Could you output the complete listing given below exactly?

▼

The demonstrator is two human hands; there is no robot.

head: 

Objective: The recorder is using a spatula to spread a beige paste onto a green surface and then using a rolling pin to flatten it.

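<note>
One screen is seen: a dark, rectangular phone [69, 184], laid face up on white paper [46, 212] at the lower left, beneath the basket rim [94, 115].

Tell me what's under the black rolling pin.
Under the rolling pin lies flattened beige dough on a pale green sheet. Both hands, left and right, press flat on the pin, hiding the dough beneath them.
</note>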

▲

:: RESPONSE BELOW ::
The demonstrator is two human hands; there is no robot.

head: 

Objective: The recorder is using a spatula to spread a beige paste onto a green surface and then using a rolling pin to flatten it.

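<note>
One screen is seen: a dark, rectangular phone [69, 184], laid face up on white paper [46, 212] at the lower left, beneath the basket rim [94, 115].

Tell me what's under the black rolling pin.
Under the rolling pin lies flattened beige dough on a pale green sheet. Both hands, left and right, press flat on the pin, hiding the dough beneath them.
</note>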

Nothing more remains to be added to this answer.